Re: [RFC][ PATCH 2/3] vhost-net: handle vnet_hdr processing for MRG_RX_BUF

David Stevens <dlstevens@xxxxxxxxxx> · Sun, 7 Mar 2010 17:28:02 -0800

"Michael S. Tsirkin" <mst@xxxxxxxxxx> wrote on 03/07/2010 08:12:29 AM:

> On Tue, Mar 02, 2010 at 05:20:26PM -0700, David Stevens wrote:
> > This patch adds vnet_hdr processing for mergeable buffer
> > support to vhost-net.
> > 
> > Signed-off-by: David L Stevens <dlstevens@xxxxxxxxxx>
> > 
> > diff -ruN net-next-p1/drivers/vhost/net.c 
net-next-p2/drivers/vhost/net.c
> 
> Could you please add -p to diff flags so that it's easier
> to figure out which function is changes?

Sure.

> > @@ -148,25 +146,45 @@
> >                                "out %d, int %d\n", out, in);
> >                         break;
> >                 }
> > +               if (vq->guest_hlen > vq->sock_hlen) {
> > +                       if (msg.msg_iov[0].iov_len == vq->guest_hlen)
> > +                               msg.msg_iov[0].iov_len = 
vq->sock_hlen;
> > +                       else if (out == ARRAY_SIZE(vq->iov))
> > +                               vq_err(vq, "handle_tx iov overflow!");
> > +                       else {
> > +                               int i;
> > +
> > +                               /* give header its own iov */
> > +                               for (i=out; i>0; ++i)
> > +                                       msg.msg_iov[i+1] = 
msg.msg_iov[i];
> > +                               msg.msg_iov[0].iov_len = 
vq->sock_hlen;
> > +                               msg.msg_iov[1].iov_base += 
vq->guest_hlen;
> > +                               msg.msg_iov[1].iov_len -= 
vq->guest_hlen;
> > +                               out++;
> 
> We seem to spend a fair bit of code here and elsewhere trying to cover
> the diff between header size in guest and host.  In hindsight, it was
> not a good idea to put new padding between data and the header:
> virtio-net should have added it *before*. But it is what it is.
> 
> Wouldn't it be easier to just add an ioctl to tap so that
> vnet header size is made bigger by 4 bytes?

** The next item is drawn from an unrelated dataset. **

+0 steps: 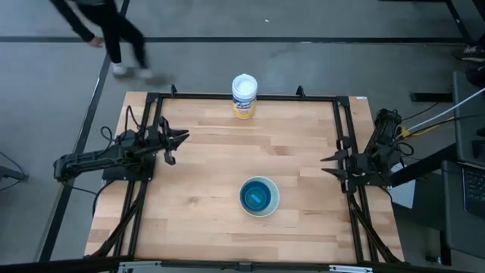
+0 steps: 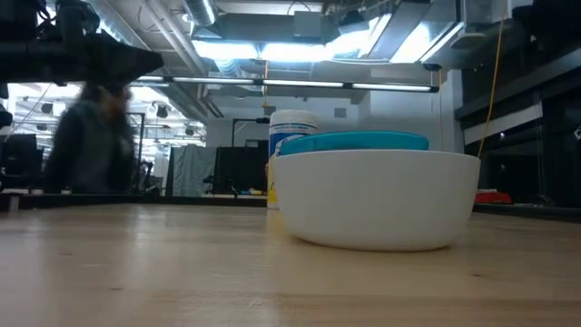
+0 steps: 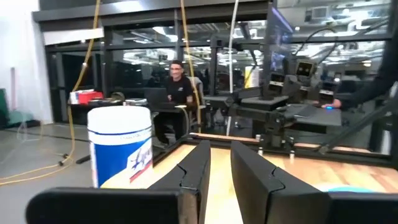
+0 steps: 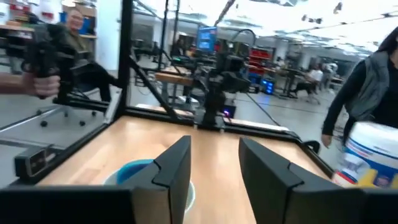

        I'd be ok with that, but if we support raw sockets, we have
some of the issues (easier, since it's 0). "num_buffers" is only
16 bits, so just add 2 bytes, but yeah-- pushing it to tap would
be easier for vhost.

> >                 /* TODO: Check specific error and bomb out unless 
ENOBUFS? 
> > */
> >                 err = sock->ops->sendmsg(NULL, sock, &msg, len);
> >                 if (unlikely(err < 0)) {
> > -                       vhost_discard(vq, 1);
> > -                       tx_poll_start(net, sock);
> > +                       if (err == -EAGAIN) {
> 
> The comment mentions ENOBUFS. Are you sure it's EAGAIN?

        The comment's from the original -- the code changes should do
the "TODO", so probably should remove the comment.
> 
> > +                               tx_poll_start(net, sock);
> 
> Don't we need to call discard to move the last avail header back?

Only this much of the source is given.